Who won the 2026 Kentucky Derby?

Golden Tempo won the 2026 Kentucky Derby at 23-1 odds, coming from last to win under jockey José Ortiz for trainer Cherie DeVaux — the first female trainer to win the Kentucky Derby. Golden Tempo skipped the Preakness and drew post 9 for the June 6 Belmont.

Why does Saratoga change how you handicap the Belmont Stakes?

The traditional Belmont at Belmont Park is 12 furlongs — a massive backstretch gives deep closers room to build their runs. Saratoga is 10 furlongs with tighter turns and a shorter stretch. Tactical positioning matters significantly more here, and horses that need extreme early pace to fully unwind their runs face a structural disadvantage.

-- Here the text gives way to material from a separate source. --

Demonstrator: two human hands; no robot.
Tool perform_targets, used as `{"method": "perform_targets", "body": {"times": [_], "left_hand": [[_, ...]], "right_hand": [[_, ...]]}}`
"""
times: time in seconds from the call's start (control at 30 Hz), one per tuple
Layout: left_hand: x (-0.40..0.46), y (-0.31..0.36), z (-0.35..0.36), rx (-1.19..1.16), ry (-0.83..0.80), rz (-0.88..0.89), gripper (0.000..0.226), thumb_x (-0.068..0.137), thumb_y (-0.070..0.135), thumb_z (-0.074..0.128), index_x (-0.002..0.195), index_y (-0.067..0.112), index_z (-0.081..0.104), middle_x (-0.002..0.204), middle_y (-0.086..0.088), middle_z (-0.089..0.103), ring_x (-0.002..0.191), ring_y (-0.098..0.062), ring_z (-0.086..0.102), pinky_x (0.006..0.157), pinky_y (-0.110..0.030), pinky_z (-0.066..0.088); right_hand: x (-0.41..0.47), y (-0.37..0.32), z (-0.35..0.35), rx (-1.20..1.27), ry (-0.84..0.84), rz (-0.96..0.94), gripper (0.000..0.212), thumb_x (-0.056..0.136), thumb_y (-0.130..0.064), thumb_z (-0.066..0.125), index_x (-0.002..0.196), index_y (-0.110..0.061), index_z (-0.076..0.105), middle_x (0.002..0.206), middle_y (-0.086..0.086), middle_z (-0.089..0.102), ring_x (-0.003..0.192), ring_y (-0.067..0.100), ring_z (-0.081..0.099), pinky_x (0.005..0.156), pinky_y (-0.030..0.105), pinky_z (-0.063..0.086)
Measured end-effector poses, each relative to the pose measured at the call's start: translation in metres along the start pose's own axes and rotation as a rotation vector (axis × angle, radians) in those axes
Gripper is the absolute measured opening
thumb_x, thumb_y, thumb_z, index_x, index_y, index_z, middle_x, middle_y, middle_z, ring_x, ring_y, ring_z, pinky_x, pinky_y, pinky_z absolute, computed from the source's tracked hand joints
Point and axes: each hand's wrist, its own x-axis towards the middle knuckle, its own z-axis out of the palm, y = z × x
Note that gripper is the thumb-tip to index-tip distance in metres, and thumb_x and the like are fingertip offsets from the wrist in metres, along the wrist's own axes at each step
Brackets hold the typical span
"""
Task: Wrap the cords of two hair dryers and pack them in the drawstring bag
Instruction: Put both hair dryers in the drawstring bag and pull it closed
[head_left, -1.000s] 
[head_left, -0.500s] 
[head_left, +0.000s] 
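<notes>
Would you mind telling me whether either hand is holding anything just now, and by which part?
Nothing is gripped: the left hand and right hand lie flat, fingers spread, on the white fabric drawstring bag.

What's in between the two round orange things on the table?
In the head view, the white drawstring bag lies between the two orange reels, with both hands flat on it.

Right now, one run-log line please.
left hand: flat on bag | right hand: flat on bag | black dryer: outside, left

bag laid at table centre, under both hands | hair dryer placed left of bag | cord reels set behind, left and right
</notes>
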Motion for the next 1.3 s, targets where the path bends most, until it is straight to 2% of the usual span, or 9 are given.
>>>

What is the historical edge for horses skipping the Preakness?

Since 2021, horses that ran the Kentucky Derby, skipped the Preakness, and arrived fresh for the Belmont have posted a 23.5% win rate — the highest of any path to the race. Sovereignty used that route in 2025 to defeat Preakness runner Journalism. Golden Tempo follows that same blueprint in 2026.